The Company was originally formed primarily to engage in the acquisition, development and production of entertainment feature film and special-interest videocassette programs, and the marketing of these programs in the home video rental and sell-through markets. Due to increasing competition in the videocassette market, resulting in declining profitability, the Company de-emphasized this segment of its business....

=== National Lampoon ===
In 1990, J2 Communications bought National Lampoon magazine and all its related properties (including the science fiction and fantasy comics magazine Heavy Metal) from then-owners Daniel Grodnik and Tim Matheson, who had acquired the properties in a hostile takeover in 1989. As part of the deal, Grodnik and Matheson agreed to stay on to run the new division.

In May 1992, Kevin Eastman, co-creator of the Teenage Mutant Ninja Turtles, bought Heavy Metal magazine from J2 Communications, becoming its new publisher.

==== National Lampoon brand licensing ====
J2 Communications almost immediately licensed out the "National Lampoon" brand to other companies who wished to make films and similar projects. For instance, J2 Communications was paid for the use of the brand on such films as National Lampoon's Loaded Weapon 1 (1993), National Lampoon's Senior Trip (1995), National Lampoon's Golf Punks (1998), National Lampoon's Van Wilder (2002), National Lampoon's Repli-Kate (2002), National Lampoon's Blackball (2003), and National Lampoon Presents: Jake's Booty Call (2003). (Note: The company was not involved in Vegas Vacation (1997), the fourth installment in National Lampoon's Vacation film series. Vegas Vacation was the first theatrical Vacation film not to carry the National Lampoon label or a screenwriting credit from John Hughes. Also, it is the only National Lampoon film to be released in the 1990s, and the final film released before National Lampoon magazine folded.) Although this enterprise salvaged the company from bankruptcy, some believe it damaged the reputation of National Lampoon as a source of respected comedy.

==== National Lampoon magazine ====
J2 Communications was contractually obliged to publish at least one new issue of National Lampoon magazine per year in order to retain the rights to the "National Lampoon" name. The company showed very little interest in the magazine itself; throughout the 1990s, the number of issues per year varied unpredictably. In 1991 there was an attempt at monthly publication; nine issues were produced. Only two issues were released in 1992. This was followed by one issue in 1993, five in 1994, and three in 1995. After that the magazine was published only once a year for three years; the final issue of the magazine being published in November 1998.

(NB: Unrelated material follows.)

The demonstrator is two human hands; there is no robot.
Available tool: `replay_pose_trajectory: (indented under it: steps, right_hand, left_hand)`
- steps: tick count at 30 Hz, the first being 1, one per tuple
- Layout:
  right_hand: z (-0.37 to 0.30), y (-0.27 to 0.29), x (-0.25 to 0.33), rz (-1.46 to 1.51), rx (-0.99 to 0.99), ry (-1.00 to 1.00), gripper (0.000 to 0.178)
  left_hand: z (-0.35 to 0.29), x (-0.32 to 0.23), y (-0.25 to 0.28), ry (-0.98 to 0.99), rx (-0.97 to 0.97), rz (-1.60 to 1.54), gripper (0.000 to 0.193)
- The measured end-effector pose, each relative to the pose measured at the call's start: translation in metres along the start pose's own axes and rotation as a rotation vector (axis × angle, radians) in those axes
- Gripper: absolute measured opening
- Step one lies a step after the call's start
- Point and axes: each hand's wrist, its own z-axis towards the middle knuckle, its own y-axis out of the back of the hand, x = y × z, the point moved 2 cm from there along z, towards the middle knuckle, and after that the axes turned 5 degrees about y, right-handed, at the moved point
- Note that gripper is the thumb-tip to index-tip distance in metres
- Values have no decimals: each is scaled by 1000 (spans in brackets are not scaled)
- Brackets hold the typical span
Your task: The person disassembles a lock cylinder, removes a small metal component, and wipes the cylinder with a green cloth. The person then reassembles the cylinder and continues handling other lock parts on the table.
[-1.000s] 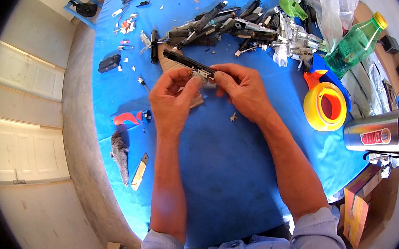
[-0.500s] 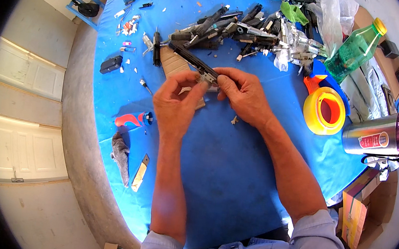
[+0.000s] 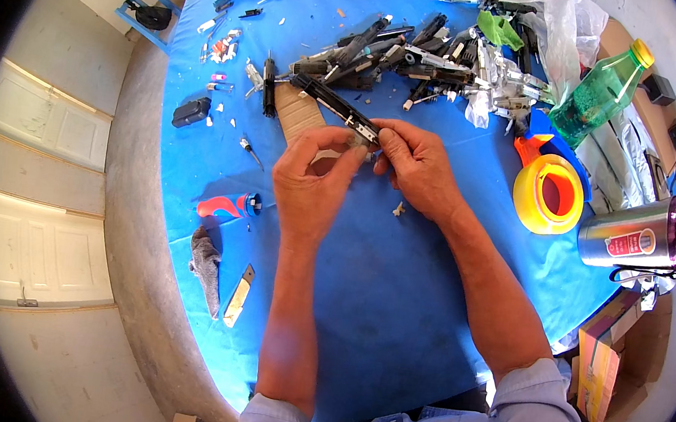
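Blue tablecloth (image 3: 392, 322) | grey floor (image 3: 145, 225) | pale doors (image 3: 41, 252) | both hands (image 3: 308, 188) (image 3: 421, 174) pinching black part (image 3: 333, 105)

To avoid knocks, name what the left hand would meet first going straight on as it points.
The left hand would likely meet the black part held in the right hand; whether they touch is unclear.

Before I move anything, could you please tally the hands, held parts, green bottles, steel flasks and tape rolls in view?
Hands: 2
Held black part: 1
Green bottle: 1
Steel flask: 1
Yellow tape roll: 1
Total: 6
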Motion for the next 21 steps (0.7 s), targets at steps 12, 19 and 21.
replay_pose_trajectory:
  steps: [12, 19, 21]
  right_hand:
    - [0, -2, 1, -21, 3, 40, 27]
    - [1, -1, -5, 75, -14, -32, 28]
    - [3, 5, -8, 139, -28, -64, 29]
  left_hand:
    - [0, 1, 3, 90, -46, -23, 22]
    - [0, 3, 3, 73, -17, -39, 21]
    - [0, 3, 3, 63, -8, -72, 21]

Following the magazine's demise, the contract was renegotiated, and J2 Communications was then prohibited from publishing future issues. J2, however, still owned the rights to the brand name "National Lampoon", which it continued to franchise out to other users.

=== Acquisition ===
In 2002, J2 Communications was sold to Dan Laikin and Paul Skjodt, and renamed "National Lampoon, Inc." James P. Jimirro stayed on as National Lampoon, Inc. CEO until January 2005.